Fish probably is the most widely experienced form of raw food now that sushi can be found everywhere from a Wal-Mart in Kansas City to equally land-locked, south of the border Mexico City. Thanks to sushi, the average person has most likely already had their first taste of fish in the raw even if it was only in the nearly ubiquitous form of a California roll. But beyond the contributions of the Japanese to raw cooking, we can look to two very different parts of the world, Scandinavia and Latin America, to find other examples of cooking fish without heat.
In both cases, fish is “cooked” not with heat but with acid. Pickling and curing fish from herring to salmon in a combination of salt and sugar and vinegars creates some of the most popular dishes in countries like Norway. A classic salmon dish known as gravlax involves curing salmon in a combination of salt, sugar and dill for over a day, then slicing it thin to eat either as a component of a salad or on its own with brown bread and mustard.

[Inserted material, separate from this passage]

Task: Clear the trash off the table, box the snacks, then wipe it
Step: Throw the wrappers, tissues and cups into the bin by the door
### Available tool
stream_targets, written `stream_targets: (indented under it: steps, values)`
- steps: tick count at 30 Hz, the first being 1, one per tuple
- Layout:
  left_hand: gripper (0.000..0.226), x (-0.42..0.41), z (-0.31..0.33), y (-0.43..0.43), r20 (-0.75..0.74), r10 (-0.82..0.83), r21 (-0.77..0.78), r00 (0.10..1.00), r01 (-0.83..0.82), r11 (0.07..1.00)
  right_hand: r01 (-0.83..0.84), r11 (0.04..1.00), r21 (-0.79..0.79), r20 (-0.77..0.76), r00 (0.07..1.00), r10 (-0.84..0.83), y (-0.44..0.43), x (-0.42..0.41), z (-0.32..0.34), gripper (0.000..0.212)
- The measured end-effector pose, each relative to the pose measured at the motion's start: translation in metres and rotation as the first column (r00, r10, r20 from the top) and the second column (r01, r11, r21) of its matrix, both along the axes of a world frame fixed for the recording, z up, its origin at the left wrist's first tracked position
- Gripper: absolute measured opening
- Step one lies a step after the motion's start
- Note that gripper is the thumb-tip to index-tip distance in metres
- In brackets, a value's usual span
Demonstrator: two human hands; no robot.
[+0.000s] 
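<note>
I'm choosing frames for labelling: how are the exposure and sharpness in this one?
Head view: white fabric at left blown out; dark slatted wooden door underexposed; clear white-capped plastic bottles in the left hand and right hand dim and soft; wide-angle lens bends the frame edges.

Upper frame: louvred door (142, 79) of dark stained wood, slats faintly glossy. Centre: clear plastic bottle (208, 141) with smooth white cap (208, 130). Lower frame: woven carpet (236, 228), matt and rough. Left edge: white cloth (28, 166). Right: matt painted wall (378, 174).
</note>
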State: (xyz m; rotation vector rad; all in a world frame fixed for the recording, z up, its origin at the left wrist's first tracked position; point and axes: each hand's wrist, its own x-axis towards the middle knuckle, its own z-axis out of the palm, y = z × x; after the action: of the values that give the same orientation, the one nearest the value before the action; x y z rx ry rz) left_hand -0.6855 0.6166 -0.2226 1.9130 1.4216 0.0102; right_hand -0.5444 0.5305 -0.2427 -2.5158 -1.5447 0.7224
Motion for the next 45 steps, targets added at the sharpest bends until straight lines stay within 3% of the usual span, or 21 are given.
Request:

Looking to Latin America, fish is treated similarly to those much colder countries but the “cooking” process is more to order. Fish is treated with a combination of acids either from vinegar or citrus fruits. Left to sit for several minutes, the acids start to break down the proteins in the fish, giving the appearance of being cooked and creating the popular dish known as ceviche.
Beyond fish, there are a few members of the “meat” category that can forgo the fire. In France they have tartare and in Italy it is carpaccio to which tender butt-ends of beef often discover their fate. Either way, the presentation of raw beef is far from the barbarism is implies and is instead somewhat of an elegant delicacy. The best cut to use for such a venture is beef tenderloin, although in a pinch sirloin will also work. For tartare the beef is freshly ground, served with a display of capers, anchovies, finely chopped egg whites and yolks and served with toast points. Carpaccio is similar in that the plate is classically decorated with a combination of salty and acidic elements from capers to lemon juice. The beef, which can be frozen first to ease in cutting, is sliced paper thin and arranged on a platter. Shallots or thinly sliced onion are a good accompaniment along with optional arugula for some green contrast, truffle oil for richness, or a creamy horseradish sauce for a zip.
The heat may be rising outside but inside the kitchen it can be as cool as a Norwegian winter. You and the large, scary men of pro-wrestling may both like your beef raw. But keep your Monday Night Raw sophisticated, keep the oven off and leave the sweating to the men on TV.